Each line starting at the one that contains "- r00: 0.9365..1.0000" and ending at the one that contains "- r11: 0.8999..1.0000" must be returned exactly, and the rest of the listing is left out.

▼

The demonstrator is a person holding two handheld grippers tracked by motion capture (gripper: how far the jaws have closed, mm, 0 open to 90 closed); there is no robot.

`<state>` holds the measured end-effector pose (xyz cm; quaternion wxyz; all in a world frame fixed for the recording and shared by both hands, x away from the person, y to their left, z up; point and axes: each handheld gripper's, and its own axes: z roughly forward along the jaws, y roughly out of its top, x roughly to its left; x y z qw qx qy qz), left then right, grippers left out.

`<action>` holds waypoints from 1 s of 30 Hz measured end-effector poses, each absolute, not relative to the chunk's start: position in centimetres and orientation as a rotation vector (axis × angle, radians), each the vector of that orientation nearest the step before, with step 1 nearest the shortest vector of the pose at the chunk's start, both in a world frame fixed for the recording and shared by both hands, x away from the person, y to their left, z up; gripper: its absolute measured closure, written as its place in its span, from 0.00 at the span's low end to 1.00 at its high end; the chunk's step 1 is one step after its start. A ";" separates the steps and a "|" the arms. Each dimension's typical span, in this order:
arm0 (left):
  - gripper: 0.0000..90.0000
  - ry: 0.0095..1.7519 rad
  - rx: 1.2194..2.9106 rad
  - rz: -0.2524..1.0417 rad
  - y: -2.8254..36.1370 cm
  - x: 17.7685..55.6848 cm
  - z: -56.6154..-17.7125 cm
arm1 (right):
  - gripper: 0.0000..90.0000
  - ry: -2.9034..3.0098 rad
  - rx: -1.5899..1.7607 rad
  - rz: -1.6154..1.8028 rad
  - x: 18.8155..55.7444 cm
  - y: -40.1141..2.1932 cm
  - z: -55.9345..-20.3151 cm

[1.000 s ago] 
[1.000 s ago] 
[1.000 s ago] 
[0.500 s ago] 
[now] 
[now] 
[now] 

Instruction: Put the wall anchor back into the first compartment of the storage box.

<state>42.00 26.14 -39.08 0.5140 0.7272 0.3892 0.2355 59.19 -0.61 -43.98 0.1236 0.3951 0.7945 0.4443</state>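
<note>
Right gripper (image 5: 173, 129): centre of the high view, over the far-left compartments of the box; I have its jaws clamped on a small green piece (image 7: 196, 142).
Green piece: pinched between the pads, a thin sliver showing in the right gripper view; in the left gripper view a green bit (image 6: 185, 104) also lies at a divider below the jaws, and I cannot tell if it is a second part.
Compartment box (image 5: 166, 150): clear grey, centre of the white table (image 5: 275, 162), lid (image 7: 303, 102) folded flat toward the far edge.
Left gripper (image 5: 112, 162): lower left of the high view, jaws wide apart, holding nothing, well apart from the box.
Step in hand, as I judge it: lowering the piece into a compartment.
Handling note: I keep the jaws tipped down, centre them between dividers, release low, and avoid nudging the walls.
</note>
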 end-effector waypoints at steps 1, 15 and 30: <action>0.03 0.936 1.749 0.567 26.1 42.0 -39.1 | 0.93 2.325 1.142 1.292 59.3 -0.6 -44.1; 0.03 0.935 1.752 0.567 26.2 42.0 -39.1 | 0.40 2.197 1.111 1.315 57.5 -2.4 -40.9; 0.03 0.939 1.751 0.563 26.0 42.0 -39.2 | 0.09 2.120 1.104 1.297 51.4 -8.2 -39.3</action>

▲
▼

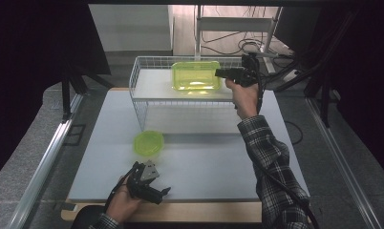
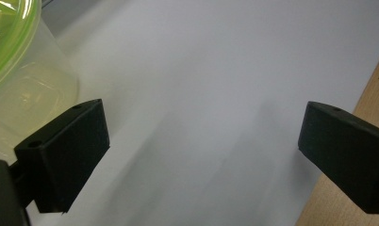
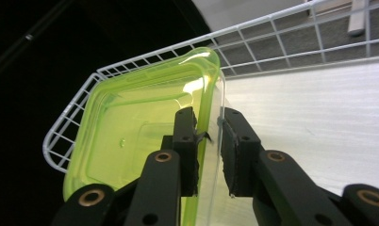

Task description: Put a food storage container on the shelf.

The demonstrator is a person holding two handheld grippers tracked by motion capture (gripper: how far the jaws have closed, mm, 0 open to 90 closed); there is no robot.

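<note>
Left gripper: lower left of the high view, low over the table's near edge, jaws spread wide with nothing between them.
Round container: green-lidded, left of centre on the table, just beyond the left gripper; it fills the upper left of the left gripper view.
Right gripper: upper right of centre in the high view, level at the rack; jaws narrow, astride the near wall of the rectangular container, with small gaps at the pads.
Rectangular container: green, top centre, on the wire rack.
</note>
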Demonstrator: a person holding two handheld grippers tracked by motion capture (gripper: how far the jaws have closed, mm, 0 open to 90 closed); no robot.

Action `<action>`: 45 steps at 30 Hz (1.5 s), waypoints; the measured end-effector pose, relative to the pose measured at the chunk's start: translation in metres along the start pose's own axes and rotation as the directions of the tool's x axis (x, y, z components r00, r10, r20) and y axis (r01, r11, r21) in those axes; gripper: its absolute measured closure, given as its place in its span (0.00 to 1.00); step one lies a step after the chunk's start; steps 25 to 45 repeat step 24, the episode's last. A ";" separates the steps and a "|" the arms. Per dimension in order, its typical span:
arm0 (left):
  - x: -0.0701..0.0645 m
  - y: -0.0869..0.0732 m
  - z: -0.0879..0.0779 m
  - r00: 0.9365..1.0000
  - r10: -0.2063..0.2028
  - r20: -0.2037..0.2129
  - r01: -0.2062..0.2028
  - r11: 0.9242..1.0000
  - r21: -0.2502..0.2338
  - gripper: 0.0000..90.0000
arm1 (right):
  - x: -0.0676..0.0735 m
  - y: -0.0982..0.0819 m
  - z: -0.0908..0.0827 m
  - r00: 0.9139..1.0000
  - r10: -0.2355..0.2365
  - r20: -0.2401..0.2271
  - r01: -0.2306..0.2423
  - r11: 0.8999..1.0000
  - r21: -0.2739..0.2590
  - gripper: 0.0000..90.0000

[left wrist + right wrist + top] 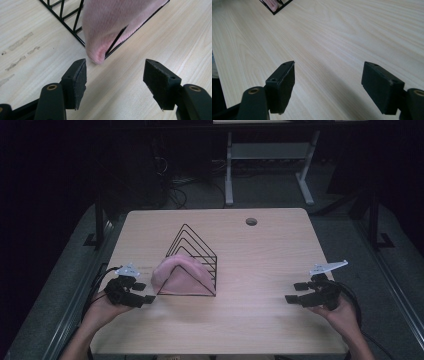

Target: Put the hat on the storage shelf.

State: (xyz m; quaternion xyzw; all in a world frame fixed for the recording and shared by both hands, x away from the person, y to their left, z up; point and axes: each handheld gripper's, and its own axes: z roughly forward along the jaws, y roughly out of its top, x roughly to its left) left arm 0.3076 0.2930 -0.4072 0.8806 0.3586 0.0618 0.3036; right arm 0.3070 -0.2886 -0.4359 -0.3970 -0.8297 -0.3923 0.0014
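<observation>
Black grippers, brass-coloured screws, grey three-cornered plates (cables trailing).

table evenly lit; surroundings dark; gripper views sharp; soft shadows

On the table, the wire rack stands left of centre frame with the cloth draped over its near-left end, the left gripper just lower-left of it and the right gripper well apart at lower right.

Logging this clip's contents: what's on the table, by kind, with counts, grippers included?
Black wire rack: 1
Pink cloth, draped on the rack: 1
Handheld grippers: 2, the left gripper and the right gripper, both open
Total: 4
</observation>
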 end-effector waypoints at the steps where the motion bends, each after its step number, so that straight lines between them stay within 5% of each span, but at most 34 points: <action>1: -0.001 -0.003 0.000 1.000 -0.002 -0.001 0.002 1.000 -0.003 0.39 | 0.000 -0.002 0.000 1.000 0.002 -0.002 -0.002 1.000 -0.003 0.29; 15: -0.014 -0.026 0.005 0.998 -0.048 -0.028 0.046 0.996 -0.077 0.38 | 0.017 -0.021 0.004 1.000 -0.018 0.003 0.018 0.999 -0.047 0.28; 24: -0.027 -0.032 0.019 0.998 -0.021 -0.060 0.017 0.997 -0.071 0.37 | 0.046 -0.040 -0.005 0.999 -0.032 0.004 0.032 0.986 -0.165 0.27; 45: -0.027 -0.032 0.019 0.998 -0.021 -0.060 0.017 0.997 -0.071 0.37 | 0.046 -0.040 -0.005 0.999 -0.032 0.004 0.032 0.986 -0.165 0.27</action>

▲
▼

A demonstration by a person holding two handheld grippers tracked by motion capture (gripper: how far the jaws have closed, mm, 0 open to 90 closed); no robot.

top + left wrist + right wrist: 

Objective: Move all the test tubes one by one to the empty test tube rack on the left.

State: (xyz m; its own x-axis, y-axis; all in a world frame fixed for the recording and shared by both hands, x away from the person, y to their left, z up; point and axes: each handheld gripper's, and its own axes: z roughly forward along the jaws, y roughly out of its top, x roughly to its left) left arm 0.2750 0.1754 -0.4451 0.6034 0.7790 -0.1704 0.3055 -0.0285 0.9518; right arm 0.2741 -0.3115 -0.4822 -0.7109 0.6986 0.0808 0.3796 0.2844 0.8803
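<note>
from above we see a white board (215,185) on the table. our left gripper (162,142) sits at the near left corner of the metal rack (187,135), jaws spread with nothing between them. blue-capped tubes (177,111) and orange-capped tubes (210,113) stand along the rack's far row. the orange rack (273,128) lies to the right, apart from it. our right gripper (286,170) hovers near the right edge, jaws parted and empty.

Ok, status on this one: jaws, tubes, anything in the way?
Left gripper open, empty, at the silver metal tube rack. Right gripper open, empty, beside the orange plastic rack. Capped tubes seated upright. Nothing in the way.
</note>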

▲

* **FINISHED TASK**
  - r00: 0.9365..1.0000
  - r10: -0.2063..0.2028
  - r20: -0.2037..0.2129
  - r01: -0.2062..0.2028
  - r11: 0.9242..1.0000
  - r21: -0.2502..0.2338
  - gripper: 0.0000..90.0000
arm1 (right):
  - x: -0.0676..0.0735 m
  - y: -0.0982..0.0819 m
  - z: -0.0908..0.0827 m
  - r00: 0.9139..1.0000
  - r10: -0.2355..0.2365
  - r20: -0.2401..0.2271
  - r01: -0.2306..0.2423
  - r11: 0.8999..1.0000

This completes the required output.